I'm a proponent of building small, composable pieces over one large piece that does many things. The large piece usually works well, but it eliminates the possiblity of using its components to do something new and unforeseen. Smaller pieces leave open the potential for a system that truly is greater than the sum of its parts. If we take a look at some common pieces of our systems, we can potentially come away with new ways to compose the same functionality with multiple smaller pieces.
Take asynchronous workers, for example. A lot of times, we have work that we want to get done asynchronously. In Ruby, using Redis through Sidekiq is a great way to do this. Sidekiq is simple to work with, hides the implementation details of Redis, and does a great job managing your worker processes. If we wanted to import data from some type of file as a background process, we could write a Sidekiq worker that looks like this:
class FileImportWorker
include Sidekiq::Worker
sidekiq_options retry: 5
sidekiq_retry_in { |count| count + 30 }
sidekiq_retries_exhausted do |message|
Logger.error("Out of retries!", error: message["error_message"])
end
def perform(file_id)
file = PaymentFile.find(file_id)
# Code that imports all the data
end
end
And we could use Sidekiq's simple API to enqueue a job:
file = PaymentFile.create(data: params[:data])
FileImportWorker.perform_async(file.id)
That was easy. You'll notice that we've configured our worker to retry a file import job 5 times if we encounter exceptions when performing the job. We've also configured how we calculate the backoff, or interval between our retries, and what to do when we've exhausted our retry attempts for a specific job. So, Sidekiq will call the perform
method, retry our job 5 times if it fails, each time backing off 30 seconds plus 1 second for each time we've already tried, and when we're out of retries we want to simply log that the job has failed.
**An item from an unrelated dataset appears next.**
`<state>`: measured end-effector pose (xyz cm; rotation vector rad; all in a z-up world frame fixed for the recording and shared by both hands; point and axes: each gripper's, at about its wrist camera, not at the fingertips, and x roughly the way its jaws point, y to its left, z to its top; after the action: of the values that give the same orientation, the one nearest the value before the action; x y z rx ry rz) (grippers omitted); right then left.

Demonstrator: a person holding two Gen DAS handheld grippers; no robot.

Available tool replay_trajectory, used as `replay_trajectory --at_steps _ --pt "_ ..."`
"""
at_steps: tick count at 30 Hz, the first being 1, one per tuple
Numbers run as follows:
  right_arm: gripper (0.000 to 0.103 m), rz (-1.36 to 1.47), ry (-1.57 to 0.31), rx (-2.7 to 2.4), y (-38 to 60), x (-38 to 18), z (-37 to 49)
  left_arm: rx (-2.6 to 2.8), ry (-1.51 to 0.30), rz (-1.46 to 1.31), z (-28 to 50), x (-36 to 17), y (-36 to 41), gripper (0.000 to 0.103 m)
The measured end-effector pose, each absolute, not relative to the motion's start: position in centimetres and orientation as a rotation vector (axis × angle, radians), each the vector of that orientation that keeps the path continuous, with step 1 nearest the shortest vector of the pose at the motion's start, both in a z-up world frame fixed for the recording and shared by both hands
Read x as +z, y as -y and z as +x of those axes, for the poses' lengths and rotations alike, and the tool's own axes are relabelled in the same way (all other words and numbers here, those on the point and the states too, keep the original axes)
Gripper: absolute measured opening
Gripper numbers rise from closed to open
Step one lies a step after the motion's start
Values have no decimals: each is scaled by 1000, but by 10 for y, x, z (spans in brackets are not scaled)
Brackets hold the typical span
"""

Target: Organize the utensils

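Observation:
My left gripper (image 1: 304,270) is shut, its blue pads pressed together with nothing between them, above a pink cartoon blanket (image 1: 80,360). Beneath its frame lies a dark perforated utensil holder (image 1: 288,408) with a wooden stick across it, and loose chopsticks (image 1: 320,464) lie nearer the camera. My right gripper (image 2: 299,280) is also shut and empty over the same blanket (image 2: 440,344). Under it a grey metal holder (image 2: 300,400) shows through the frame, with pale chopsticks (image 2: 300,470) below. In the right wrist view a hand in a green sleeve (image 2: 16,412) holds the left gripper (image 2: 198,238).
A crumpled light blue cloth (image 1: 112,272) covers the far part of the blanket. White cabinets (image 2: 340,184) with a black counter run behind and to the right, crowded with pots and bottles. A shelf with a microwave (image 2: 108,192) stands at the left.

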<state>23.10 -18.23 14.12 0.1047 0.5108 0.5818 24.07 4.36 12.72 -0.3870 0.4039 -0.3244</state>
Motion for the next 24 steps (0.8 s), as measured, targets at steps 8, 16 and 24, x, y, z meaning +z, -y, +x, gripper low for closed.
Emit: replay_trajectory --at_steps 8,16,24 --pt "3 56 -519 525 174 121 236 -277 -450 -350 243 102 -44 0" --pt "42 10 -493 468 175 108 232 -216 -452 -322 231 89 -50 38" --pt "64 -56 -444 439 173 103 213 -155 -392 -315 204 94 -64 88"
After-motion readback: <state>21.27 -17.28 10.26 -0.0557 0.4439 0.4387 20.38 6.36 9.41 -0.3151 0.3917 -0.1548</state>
But, that's starting to seem like a lot of behavior, and maybe that behavior is crucial enough to our application that we want to have more control over it, or want one place to go to change how we retry asynchronous tasks in our application. If we consider this retry, backoff, failure logic a key feature of our app, we probably don't want to be coupled to using Sidekiq for this. What if tomorrow we want to switch to a different background processing framework? What if we want to perform the file import outside of our Sidekiq worker? What if we want to start our retry process without queueing a job first?
Let's consider how we can break up our worker into smaller, composable pieces. We could think about this process as four separate pieces. I like to do this by thinking about the what, when, where, and how of our feature. The where is Sidekiq and Redis, which is where we want to put and take jobs. The what is the business logic of importing a file, previously implemented in the worker itself. The how is our retry logic and then when is our backoff interval. We probably have other notions of when in our domain as well—like performing in a certain amount of time, or performing at a specified time.
What
Let's move the file import code into a separate Command object.
class FileImport
def self.perform(file)
new(file).perform
end
def initialize(file)
@file = file
end
def perform
# Code that imports all the data
end
end
When
We can also create some small classes that are solely responsible for determining when things get done.
class PerformAt
def initialize(options)
@options = options
@queue = options.fetch(:queue, FileQueue)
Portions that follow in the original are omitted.